= WORK TO BE COMPLETED =
Below are some records; state how many of their lines contain the word "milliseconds", and add nothing.

────────────────────

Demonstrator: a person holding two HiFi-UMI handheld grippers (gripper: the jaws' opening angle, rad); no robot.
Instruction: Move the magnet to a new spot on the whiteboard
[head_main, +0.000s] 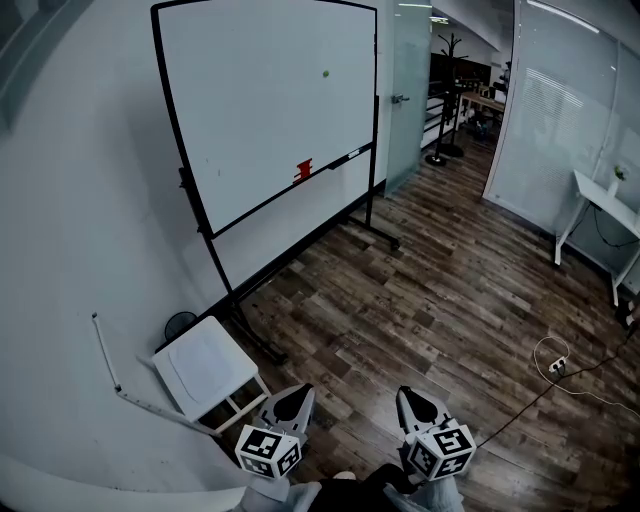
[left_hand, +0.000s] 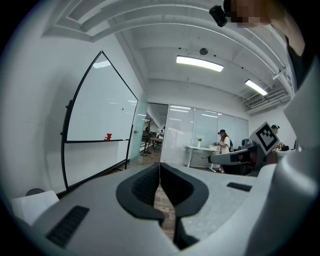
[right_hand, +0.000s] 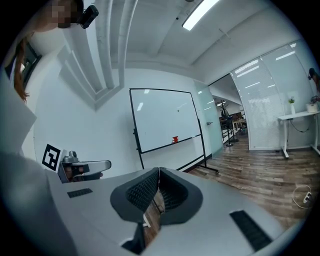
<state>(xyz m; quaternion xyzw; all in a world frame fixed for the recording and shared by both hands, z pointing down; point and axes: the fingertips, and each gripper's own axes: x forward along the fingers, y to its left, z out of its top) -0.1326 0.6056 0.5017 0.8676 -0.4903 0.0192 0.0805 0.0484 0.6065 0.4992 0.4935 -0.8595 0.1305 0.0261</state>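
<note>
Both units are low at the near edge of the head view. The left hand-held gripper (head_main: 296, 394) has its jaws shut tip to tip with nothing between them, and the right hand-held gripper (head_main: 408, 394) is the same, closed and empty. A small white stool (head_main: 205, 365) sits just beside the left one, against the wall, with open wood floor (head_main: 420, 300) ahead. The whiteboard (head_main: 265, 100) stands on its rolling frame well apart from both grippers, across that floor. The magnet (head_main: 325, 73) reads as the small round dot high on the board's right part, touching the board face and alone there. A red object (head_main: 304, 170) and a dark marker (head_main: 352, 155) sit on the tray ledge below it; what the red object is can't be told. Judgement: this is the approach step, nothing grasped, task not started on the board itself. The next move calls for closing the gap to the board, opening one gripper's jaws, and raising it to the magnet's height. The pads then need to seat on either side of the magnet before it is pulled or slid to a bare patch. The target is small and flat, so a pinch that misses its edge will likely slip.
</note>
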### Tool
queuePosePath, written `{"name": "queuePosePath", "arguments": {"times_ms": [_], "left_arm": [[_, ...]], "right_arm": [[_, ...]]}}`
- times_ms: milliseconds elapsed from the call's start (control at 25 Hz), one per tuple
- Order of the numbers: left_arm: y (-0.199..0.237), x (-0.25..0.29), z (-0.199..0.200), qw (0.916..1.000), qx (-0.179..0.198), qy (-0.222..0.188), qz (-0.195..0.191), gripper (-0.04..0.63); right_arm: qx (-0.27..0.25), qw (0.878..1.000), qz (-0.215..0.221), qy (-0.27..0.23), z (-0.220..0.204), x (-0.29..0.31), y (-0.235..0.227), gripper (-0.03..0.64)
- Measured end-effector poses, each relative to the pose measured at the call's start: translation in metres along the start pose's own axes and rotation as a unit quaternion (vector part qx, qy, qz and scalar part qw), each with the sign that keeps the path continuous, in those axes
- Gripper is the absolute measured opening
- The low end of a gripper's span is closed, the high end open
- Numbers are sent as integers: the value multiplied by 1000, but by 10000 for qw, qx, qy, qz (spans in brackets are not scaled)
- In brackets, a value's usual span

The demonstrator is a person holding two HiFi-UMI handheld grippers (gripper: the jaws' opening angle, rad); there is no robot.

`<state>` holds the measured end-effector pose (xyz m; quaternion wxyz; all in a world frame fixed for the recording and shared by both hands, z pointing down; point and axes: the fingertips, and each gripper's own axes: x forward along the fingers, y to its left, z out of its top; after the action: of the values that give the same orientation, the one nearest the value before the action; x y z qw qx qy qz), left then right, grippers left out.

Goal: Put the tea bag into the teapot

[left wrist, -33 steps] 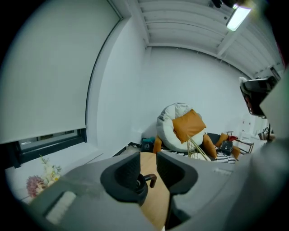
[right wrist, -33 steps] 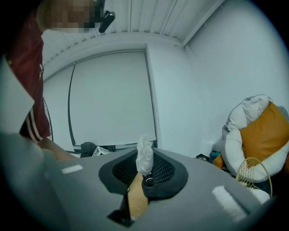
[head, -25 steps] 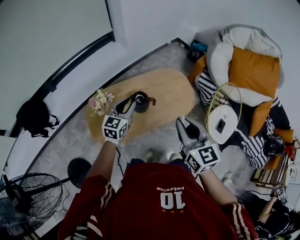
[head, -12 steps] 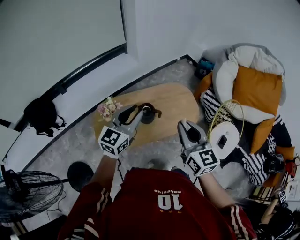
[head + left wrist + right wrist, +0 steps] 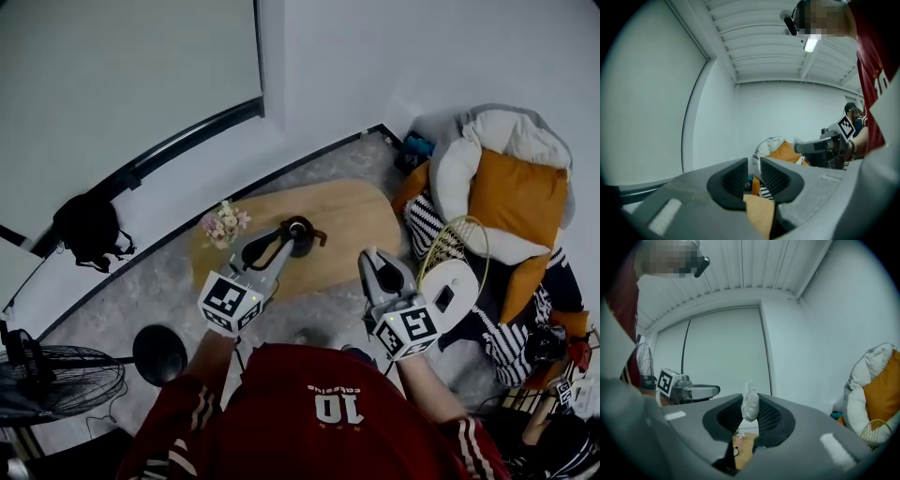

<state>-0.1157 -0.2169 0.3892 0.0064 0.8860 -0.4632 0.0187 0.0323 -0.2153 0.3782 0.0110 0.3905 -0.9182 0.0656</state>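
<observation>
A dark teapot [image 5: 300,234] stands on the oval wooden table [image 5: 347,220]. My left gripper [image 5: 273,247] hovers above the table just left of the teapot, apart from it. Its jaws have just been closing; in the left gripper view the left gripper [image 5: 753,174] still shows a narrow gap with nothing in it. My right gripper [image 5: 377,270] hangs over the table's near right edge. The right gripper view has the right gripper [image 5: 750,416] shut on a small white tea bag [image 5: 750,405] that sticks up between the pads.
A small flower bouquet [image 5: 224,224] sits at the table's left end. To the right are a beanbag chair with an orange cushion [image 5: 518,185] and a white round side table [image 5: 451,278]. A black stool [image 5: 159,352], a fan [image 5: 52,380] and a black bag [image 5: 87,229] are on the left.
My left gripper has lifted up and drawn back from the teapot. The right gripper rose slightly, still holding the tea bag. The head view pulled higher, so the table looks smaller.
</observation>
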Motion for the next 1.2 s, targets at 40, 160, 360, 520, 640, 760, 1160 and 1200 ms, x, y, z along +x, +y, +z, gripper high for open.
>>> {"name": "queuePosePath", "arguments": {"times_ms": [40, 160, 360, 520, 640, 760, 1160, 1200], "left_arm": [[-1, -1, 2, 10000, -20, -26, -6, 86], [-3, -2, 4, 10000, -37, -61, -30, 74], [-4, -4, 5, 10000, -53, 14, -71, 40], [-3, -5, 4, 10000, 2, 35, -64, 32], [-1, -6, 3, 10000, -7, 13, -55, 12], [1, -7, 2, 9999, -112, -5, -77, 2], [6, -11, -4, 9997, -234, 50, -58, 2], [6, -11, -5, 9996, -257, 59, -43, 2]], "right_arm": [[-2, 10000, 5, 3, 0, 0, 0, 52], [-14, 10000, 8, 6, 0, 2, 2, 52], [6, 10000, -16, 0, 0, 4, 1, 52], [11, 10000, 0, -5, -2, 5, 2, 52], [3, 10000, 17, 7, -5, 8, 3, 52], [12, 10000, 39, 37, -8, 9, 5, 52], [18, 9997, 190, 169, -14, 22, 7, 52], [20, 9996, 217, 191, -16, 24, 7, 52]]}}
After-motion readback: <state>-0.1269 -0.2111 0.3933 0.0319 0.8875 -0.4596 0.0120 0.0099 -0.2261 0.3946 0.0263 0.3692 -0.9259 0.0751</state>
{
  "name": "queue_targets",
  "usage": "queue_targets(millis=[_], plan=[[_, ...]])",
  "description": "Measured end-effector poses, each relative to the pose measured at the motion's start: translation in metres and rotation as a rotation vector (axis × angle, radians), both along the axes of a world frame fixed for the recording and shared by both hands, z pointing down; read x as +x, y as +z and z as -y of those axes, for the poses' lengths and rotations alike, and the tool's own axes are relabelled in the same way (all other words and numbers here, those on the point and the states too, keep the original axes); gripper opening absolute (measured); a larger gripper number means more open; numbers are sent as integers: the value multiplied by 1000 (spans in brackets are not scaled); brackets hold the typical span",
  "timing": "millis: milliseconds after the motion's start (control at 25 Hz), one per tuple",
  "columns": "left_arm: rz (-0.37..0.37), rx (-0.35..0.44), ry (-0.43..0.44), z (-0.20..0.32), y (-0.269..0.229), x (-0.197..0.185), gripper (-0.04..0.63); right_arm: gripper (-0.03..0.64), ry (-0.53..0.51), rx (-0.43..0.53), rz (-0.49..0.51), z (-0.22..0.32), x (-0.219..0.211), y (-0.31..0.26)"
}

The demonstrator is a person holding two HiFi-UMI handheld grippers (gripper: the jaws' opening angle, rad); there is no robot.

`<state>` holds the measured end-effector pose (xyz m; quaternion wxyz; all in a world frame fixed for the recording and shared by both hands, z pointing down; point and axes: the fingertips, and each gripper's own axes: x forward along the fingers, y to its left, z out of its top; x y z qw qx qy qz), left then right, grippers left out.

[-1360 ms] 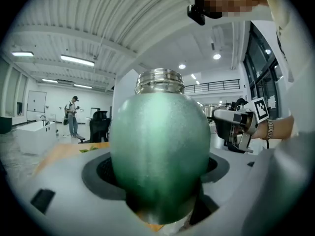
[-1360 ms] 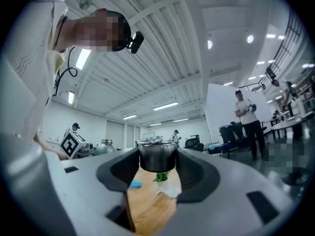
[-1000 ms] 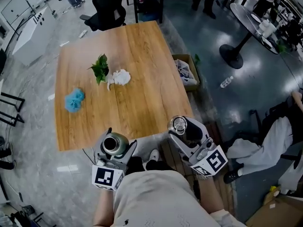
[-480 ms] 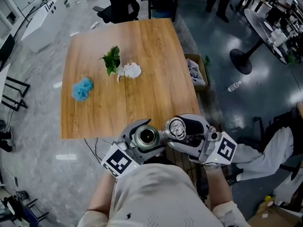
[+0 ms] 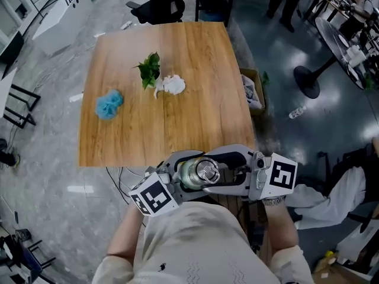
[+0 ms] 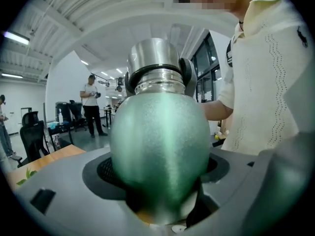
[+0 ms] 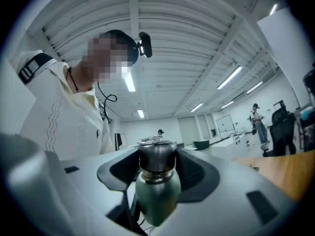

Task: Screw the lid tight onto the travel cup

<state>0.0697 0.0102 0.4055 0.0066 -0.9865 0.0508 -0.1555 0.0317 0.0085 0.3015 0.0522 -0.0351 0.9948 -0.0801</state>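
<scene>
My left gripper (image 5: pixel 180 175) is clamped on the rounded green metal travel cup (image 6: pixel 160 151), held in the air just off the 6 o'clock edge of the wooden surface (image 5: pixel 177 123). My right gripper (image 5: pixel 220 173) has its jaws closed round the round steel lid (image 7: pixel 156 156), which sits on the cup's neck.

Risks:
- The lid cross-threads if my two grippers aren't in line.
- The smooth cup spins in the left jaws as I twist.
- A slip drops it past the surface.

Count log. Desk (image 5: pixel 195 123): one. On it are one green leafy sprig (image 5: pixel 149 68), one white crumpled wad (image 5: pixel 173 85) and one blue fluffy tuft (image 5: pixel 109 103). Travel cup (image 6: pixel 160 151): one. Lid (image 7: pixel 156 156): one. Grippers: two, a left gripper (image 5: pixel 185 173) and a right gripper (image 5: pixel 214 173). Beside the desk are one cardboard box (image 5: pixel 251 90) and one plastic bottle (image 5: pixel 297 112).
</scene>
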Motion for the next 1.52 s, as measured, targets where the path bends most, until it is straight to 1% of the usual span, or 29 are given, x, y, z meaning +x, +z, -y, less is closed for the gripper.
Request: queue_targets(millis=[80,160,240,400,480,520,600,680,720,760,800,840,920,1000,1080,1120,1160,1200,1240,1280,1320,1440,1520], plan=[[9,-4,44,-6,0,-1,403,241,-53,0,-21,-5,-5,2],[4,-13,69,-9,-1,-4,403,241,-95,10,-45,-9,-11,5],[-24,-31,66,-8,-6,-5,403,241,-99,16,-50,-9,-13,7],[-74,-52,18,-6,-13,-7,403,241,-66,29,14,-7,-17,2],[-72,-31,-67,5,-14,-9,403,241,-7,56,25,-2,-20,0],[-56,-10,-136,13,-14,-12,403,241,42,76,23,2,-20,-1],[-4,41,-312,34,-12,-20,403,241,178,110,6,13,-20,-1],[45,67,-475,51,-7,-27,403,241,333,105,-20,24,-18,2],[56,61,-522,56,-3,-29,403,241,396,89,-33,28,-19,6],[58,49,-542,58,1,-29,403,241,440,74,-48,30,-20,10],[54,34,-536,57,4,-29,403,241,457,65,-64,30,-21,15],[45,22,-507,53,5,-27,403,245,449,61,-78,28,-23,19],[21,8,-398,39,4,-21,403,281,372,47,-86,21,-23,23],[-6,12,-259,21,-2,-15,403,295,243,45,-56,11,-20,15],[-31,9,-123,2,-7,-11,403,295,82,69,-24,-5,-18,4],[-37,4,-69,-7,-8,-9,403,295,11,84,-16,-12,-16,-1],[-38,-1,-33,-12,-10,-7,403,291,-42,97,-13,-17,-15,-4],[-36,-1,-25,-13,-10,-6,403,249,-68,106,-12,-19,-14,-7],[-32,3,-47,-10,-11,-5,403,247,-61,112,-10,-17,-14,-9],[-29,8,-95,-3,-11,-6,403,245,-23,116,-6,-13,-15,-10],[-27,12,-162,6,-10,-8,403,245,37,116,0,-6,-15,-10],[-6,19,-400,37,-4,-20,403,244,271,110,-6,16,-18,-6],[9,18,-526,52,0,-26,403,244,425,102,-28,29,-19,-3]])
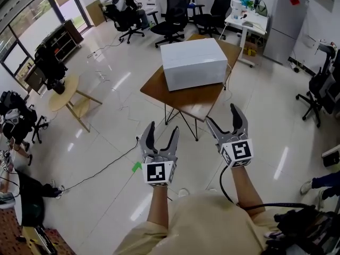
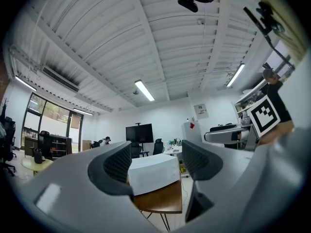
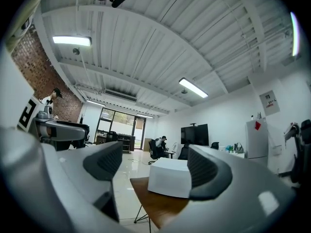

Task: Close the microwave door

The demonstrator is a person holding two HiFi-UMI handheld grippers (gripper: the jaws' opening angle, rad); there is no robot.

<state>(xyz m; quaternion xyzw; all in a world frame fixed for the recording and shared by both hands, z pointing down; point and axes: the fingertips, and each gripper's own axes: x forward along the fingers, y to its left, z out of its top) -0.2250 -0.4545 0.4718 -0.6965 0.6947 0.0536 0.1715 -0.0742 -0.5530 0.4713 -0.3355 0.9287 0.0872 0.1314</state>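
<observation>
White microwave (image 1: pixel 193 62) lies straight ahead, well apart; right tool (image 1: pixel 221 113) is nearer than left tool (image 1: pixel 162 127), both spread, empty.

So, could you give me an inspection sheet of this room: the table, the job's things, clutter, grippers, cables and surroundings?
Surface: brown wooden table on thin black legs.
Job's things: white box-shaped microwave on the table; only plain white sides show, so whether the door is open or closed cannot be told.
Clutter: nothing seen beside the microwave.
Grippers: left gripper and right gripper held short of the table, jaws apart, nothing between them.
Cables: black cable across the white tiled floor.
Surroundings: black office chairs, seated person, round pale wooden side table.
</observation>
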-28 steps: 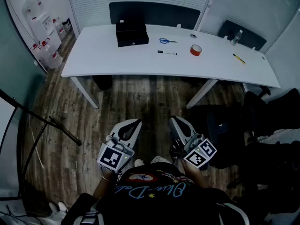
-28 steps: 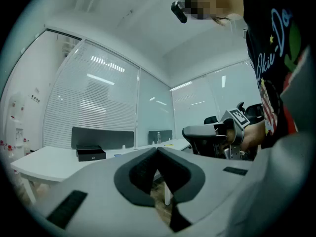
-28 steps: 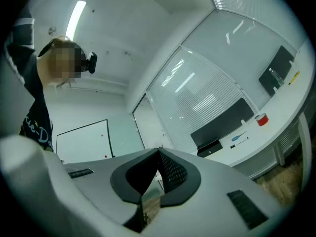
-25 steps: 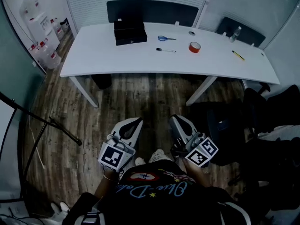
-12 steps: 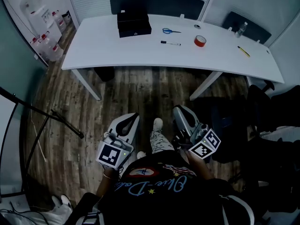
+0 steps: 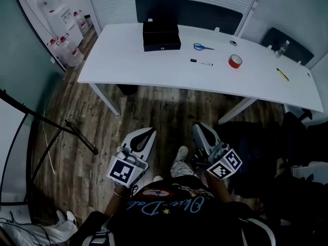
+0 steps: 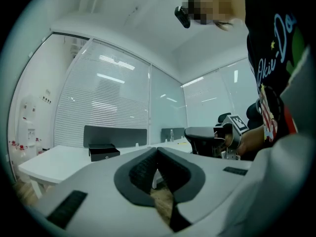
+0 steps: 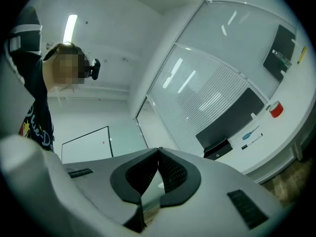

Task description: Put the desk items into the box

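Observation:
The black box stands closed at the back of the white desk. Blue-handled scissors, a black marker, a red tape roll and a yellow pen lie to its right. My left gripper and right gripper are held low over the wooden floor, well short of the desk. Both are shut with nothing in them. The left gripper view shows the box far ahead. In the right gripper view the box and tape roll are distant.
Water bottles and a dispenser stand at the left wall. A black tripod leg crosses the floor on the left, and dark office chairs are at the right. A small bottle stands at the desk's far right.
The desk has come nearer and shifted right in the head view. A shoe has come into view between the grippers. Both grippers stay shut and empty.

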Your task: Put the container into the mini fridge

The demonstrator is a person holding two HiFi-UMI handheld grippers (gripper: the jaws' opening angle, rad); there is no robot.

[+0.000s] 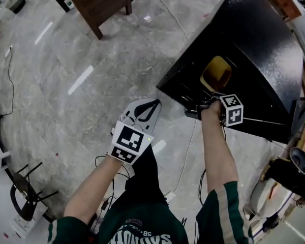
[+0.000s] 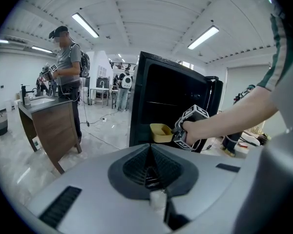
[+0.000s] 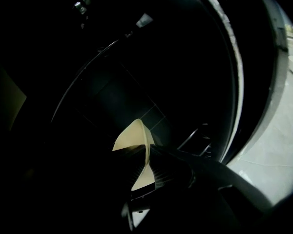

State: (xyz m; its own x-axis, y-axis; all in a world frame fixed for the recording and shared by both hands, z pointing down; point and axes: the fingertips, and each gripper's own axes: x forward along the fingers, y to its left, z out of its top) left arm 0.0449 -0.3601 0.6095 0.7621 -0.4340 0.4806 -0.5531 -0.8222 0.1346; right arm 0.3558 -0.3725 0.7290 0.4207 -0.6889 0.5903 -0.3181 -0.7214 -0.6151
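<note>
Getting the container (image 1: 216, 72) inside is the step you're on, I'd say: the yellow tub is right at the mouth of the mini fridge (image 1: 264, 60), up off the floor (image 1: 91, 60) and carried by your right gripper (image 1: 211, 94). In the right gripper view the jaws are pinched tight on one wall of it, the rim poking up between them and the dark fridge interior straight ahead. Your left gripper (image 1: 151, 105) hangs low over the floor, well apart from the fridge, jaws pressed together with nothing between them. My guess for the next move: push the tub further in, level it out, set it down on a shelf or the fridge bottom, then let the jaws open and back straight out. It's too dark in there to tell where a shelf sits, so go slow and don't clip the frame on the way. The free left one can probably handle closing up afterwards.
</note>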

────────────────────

= ANSWER BOX =
2